Output, word for word, the lines of this listing that fall between the line with "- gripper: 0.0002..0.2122" and the line with "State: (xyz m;", counting both of those lines, and no others.
^^^^
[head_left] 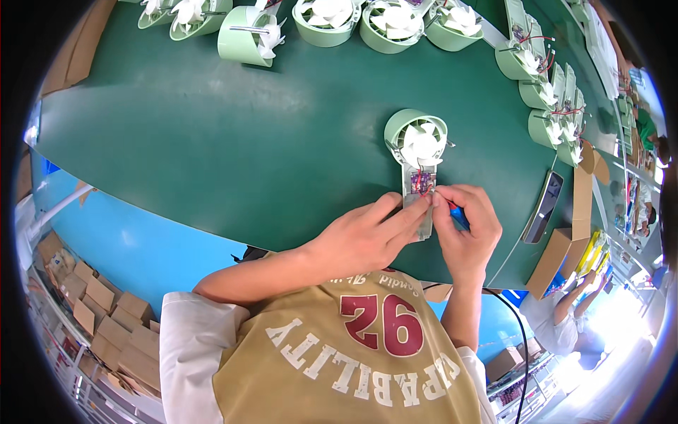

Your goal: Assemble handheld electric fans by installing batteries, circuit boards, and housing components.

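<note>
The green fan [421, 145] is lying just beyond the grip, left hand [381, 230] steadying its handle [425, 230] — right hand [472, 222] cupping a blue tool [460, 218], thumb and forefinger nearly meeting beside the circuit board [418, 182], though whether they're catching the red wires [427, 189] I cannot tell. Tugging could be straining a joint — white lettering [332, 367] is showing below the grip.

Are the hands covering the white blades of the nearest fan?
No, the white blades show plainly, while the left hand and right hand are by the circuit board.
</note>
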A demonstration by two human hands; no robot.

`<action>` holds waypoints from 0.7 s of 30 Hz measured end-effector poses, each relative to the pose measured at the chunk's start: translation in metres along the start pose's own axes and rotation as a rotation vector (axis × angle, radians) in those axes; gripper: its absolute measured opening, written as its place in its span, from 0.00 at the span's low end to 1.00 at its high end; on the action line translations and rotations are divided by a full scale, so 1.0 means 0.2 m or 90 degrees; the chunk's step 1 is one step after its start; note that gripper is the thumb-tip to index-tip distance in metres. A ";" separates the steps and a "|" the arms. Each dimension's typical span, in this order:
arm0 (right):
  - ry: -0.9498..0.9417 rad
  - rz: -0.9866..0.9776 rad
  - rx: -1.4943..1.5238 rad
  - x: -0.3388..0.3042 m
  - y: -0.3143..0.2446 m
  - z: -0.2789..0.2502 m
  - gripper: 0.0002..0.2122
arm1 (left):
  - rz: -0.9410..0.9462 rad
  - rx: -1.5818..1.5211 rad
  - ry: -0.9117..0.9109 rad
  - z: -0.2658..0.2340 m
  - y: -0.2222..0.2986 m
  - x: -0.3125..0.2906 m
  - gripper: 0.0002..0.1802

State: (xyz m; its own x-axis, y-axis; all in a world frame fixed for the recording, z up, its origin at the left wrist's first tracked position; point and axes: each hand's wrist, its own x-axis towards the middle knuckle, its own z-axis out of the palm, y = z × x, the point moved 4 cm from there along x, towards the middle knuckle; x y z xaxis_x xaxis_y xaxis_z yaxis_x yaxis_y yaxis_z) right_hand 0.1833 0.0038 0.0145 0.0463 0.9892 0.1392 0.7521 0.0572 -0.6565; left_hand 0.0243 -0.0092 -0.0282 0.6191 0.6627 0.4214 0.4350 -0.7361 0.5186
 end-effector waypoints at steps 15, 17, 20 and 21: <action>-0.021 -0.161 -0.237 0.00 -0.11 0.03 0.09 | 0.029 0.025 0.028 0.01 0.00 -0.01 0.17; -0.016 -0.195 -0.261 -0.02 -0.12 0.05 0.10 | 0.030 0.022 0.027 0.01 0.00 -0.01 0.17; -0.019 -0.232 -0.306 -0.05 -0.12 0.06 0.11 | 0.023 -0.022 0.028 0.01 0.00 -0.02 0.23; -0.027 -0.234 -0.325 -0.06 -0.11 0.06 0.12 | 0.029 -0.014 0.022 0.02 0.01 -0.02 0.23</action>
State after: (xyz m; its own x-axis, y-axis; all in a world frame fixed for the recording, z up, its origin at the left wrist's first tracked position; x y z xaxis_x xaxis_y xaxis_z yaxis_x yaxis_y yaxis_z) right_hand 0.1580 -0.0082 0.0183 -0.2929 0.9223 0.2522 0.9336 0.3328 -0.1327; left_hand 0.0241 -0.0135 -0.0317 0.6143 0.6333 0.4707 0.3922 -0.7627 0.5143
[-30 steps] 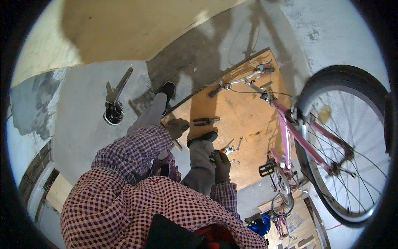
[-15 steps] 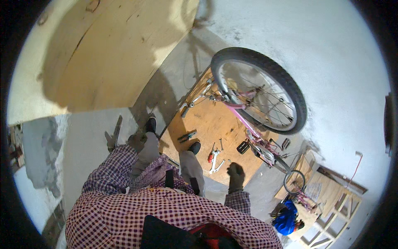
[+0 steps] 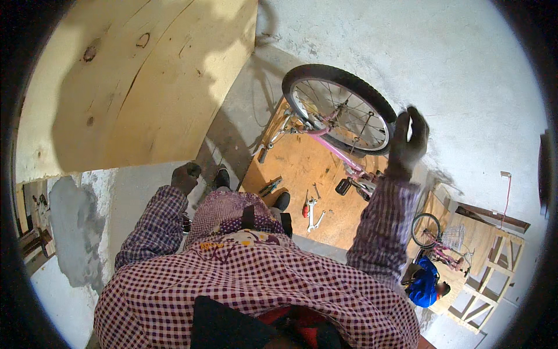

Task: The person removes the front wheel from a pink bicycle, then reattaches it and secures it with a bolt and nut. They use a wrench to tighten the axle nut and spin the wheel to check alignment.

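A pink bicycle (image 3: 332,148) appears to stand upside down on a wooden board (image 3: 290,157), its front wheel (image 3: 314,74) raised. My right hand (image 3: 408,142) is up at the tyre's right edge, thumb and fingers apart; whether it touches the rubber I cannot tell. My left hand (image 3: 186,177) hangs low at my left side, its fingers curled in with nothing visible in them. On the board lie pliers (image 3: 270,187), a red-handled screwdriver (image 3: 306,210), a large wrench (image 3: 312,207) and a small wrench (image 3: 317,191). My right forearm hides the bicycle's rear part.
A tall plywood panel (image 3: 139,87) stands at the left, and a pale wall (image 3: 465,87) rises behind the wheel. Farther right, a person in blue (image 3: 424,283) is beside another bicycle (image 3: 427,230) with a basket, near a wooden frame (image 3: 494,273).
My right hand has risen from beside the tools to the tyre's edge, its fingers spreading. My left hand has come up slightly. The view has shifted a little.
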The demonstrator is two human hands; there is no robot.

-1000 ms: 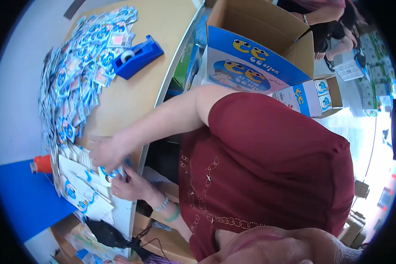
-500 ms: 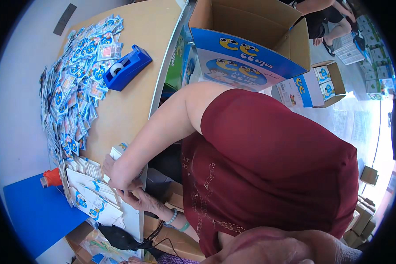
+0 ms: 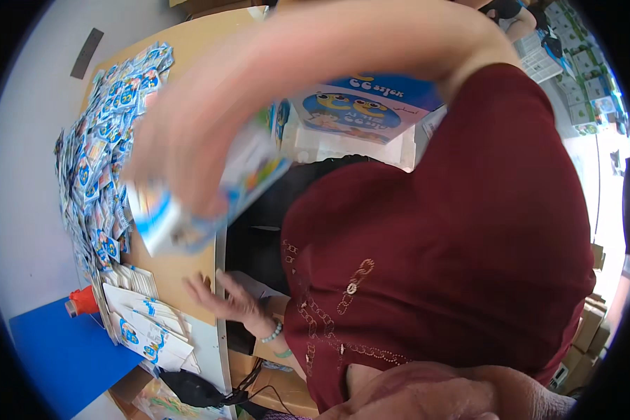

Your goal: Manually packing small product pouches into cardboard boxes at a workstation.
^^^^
▶ **Result of the task**:
  - gripper: 0.0002..0.2122
arm1 (left):
  - rz: -0.9410..0.9462 rad
  - rx: -1.5818..1.5211 rad
  - ry: -0.9117..0.9109 rad
  - z: -0.2658..0.2340 m
  - y: -0.2222..0.2986 m
  - x: -0.3125..0.2906 m
  - gripper: 0.0002..0.1802

State: (xyz m; its own x-axis, y-axis; all in a world frame fixed for the recording, z up, its origin at the left wrist's first tracked position; point and axes: each hand's wrist, its own x-axis towards the middle knuckle, its own z-axis out of the palm, y = z × x, the point moved 4 cm from there along x, towards the middle knuckle; x y z xaxis_x xaxis_y xaxis_z yaxis_x yaxis_y yaxis_z) right_hand 0.1833 0.0038 0.0145 0.0463 0.9892 0.1392 0.7521 0.0572 -0.6565; left_hand 0.0243 -0.0092 -0.0282 0.6191 0.6627 0.4214 0.4350 -0.7361 0.5186

What is written here forms the complete answer.